Любит этот народ подобные вопросы, Времени у них «свободного» много было. Библиотеки  в зонах тоже видно всякие были. Вычитают где-то, что-то и ловят потом. Ну, совсем как у Шукшина в рассказе «Срезал».
А  личность экзаменатора -  примечательная. Зовут его Германом,  фамилия – Базанов. Но назови так, пожалуй,  обидится. «Ты чё, в натуре, как на следствии». А еще,  он примечателен тем, что у него на спине картина «Сикстинская мадонна» целиком выколота. Я специально всех персонажей  пересчитывал. Ровно шесть. Как у Рафаэля.
Но вот, на тропе показался наш бригадир.  Юрий Павлович Голубев. Росту вроде и не богатырского, но зато все остальное…! Фигура, голос, ручищи. Я сам видел, как он 3-х литровую банку с пивом брал одной рукой, словно стакан граненый. У такого не забалуешь. Авторитет!

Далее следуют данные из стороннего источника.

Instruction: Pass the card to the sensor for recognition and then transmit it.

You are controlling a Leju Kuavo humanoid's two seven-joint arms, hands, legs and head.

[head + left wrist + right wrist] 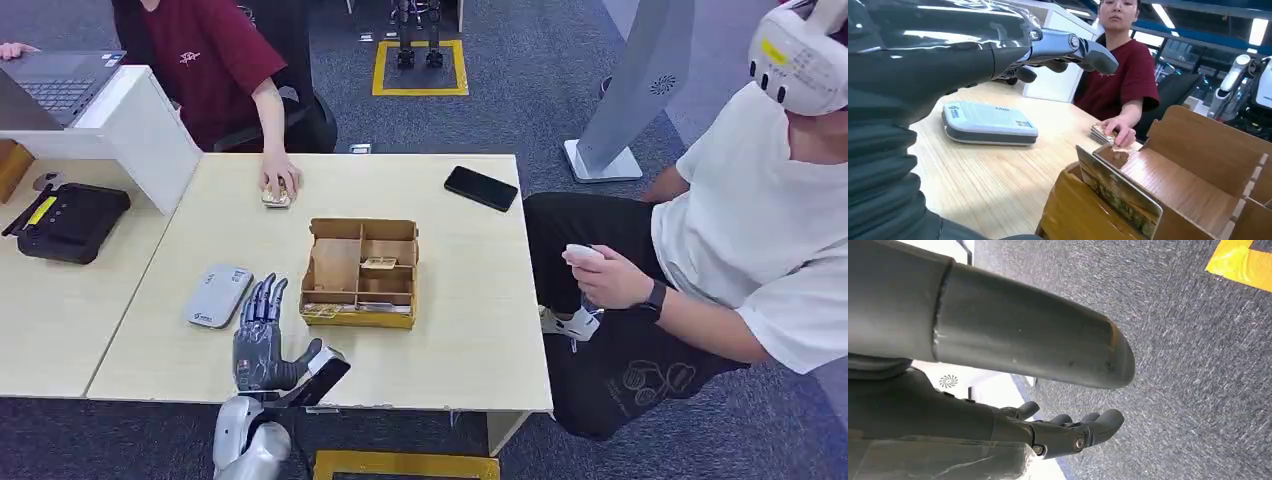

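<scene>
Pale wooden worktop (450,290) holds a card box (360,272) with the grey sensor (218,295) at its nine o'clock. Left robot hand (262,338) rests released, fingers spread, beside the sensor; right robot hand (1068,430) hangs loosely curled, holding nothing. One card (1118,192) stands upright in the box: probably thin, light, stiff and slick, best pinched by its exposed top edge.

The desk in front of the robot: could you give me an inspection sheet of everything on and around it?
Surface: light wooden table.
Job's things: grey sensor; wooden box with card standing at its near edge.
Clutter: black phone; card stack under a person's hand.
Robot hands: left robot hand open, between sensor and box; right robot hand hanging over carpet, holding nothing.
Cables: nothing seen.
Surroundings: seated person in maroon; person with headset; laptop.
</scene>
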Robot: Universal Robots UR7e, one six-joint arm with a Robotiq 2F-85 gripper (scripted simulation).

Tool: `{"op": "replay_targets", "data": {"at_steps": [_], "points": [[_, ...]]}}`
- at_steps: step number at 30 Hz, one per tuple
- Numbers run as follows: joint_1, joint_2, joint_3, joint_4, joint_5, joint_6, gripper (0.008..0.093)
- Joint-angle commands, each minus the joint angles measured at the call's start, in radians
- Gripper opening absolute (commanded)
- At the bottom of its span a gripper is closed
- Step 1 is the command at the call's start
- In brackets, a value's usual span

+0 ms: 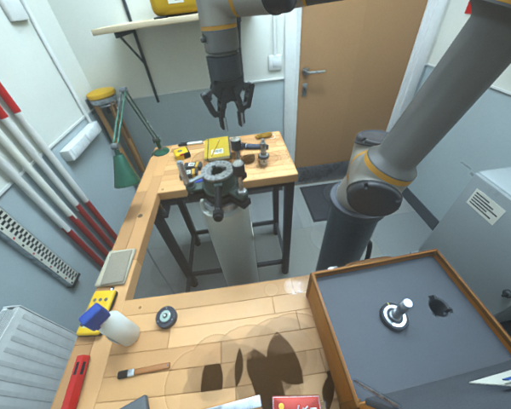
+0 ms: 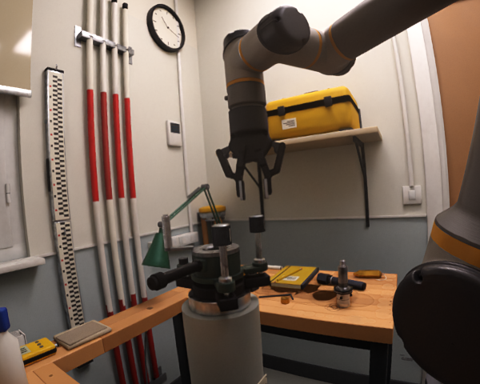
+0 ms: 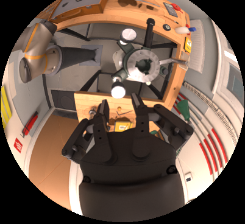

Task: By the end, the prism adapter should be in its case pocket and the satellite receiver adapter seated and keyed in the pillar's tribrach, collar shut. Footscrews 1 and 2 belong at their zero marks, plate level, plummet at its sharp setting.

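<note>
The prism adapter (image 1: pixel 395 313) stands in a pocket of the grey foam case (image 1: pixel 408 323) on the near right. A second pocket (image 1: pixel 439 305) beside it is empty. The satellite receiver adapter (image 1: pixel 262 157) (image 2: pixel 342 285) stands upright on the far wooden table. The tribrach (image 1: pixel 217 178) (image 2: pixel 215 264) (image 3: pixel 142 66) sits on the white pillar, and its central socket is empty. Tall footscrew knobs (image 2: pixel 256 224) (image 3: pixel 118 91) rise around it. My gripper (image 1: pixel 228 115) (image 2: pixel 253 187) (image 3: pixel 121 107) hangs above the far footscrew, well clear of it. It is open and holds nothing.
The footscrew knob (image 2: pixel 221 234) nearest the camera stands tall beside the socket. A yellow notebook (image 1: pixel 216 148), a black torch (image 2: pixel 341 281) and small tools lie on the far table. A green lamp (image 1: pixel 124 169) stands at the left. My own arm base (image 1: pixel 370 193) rises on the right.
</note>
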Motion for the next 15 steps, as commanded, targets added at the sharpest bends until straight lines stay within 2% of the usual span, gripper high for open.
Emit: {"op": "replay_targets", "data": {"at_steps": [1, 9, 15], "points": [[0.0, -0.001, -0.016, 0.015, 0.0, 0.0, 0.048], [0.0, -0.001, -0.136, 0.136, 0.0, 0.0, 0.048], [0.0, 0.002, -0.183, 0.181, 0.0, 0.0, 0.048]]}}
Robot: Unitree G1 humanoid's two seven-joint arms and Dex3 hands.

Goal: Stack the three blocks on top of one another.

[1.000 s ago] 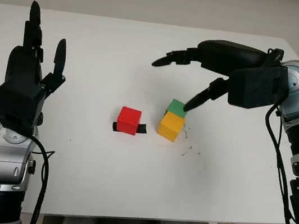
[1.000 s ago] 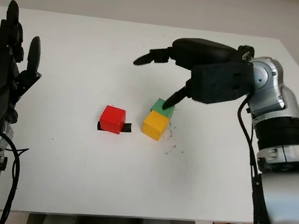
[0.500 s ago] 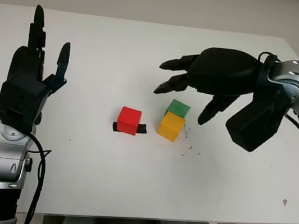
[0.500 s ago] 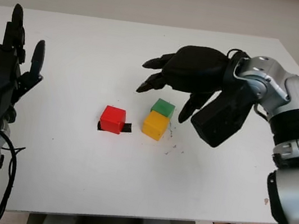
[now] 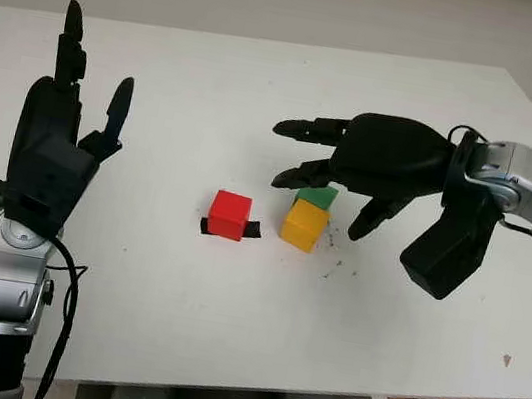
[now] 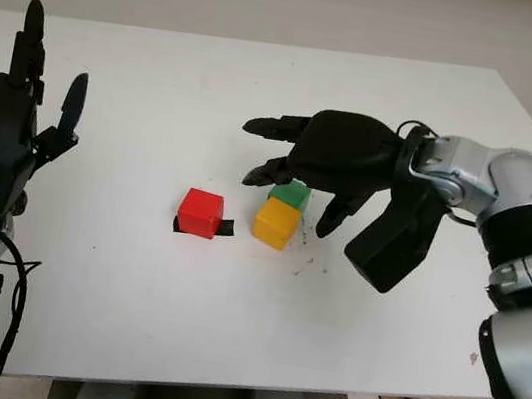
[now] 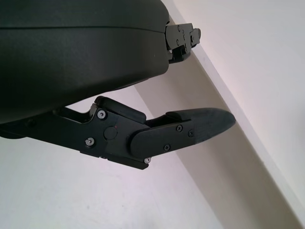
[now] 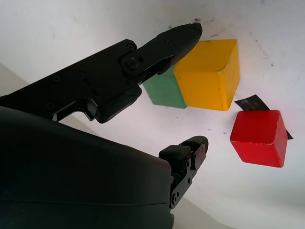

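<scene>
White bench point(image 5: 224, 335) spans frame. Right hand point(image 5: 377, 172), centre-right, hovers over blocks, fingers released, holding nothing, likely lining up a pick. Left hand point(image 5: 51, 150) raised at left, open, idle. Yellow cube point(image 5: 304, 224) centre, green cube point(image 5: 318, 197) just behind, touching; red cube point(image 5: 229, 215) left on black tape point(image 5: 252, 229). Nothing stacked.

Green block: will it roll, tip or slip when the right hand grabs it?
The green block is flat-faced with square edges, so rolling looks unlikely. It sits against the yellow block, so a push may shove both. Its faces look smooth, so the open right hand might slip.
</scene>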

- Палыч! Мы тут вроде всё  сделали, - это Володя Вдовин засуетился, его заместитель.
-Вижу! Ладно. Сегодня  на бригаду разнарядку дали. Завтра  от нас двое в колхоз поедут, на месяц или поболее. То ли коровник строить, то ли башню силосную. Поедут,-  он на минуту задумывается, -
-Ты, Базан.
 – Как скажешь, Палыч.
- И ты, Жека. Всё равно, всё, что можно было продуть, вы уже продули.
Жека, это наш футболист, краса и гордость линии обороны футбольной команды «Чайка». Сезон, как видно из вышесказанного, у них действительно не задался. А еще, у него недавно родился ребенок. Семейный человек, не перекати-поле какое-то.
-Палыч! – я не могу на месяц. Мне ребенка не с кем оставить.
Лучше бы он этого не говорил! Словно в греческой трагедии -  хор голосов в едином порыве: «А как же мы своих детей на пять, да на десять лет оставляли»?
Сейчас я и не помню уже, чем закончилась та история. Может, поехал Жека в колхоз, а  может, и нет. Всё же люди понимающие были, может и нашли замену. Нет, правда, не помню. А вот вкус воды «с ключика» помню. И все запахи, и все звуки того летнего дня помню. Странная всё-таки штука наша память.  Это не экран монитора, с чередой  забавных  картинок. Нет, это скорее река. И ты плывешь по ней, как в детстве, забравшись на старую автомобильную камеру, полностью отдаваясь течению и лишь, изредка,  подгребаешь  руками.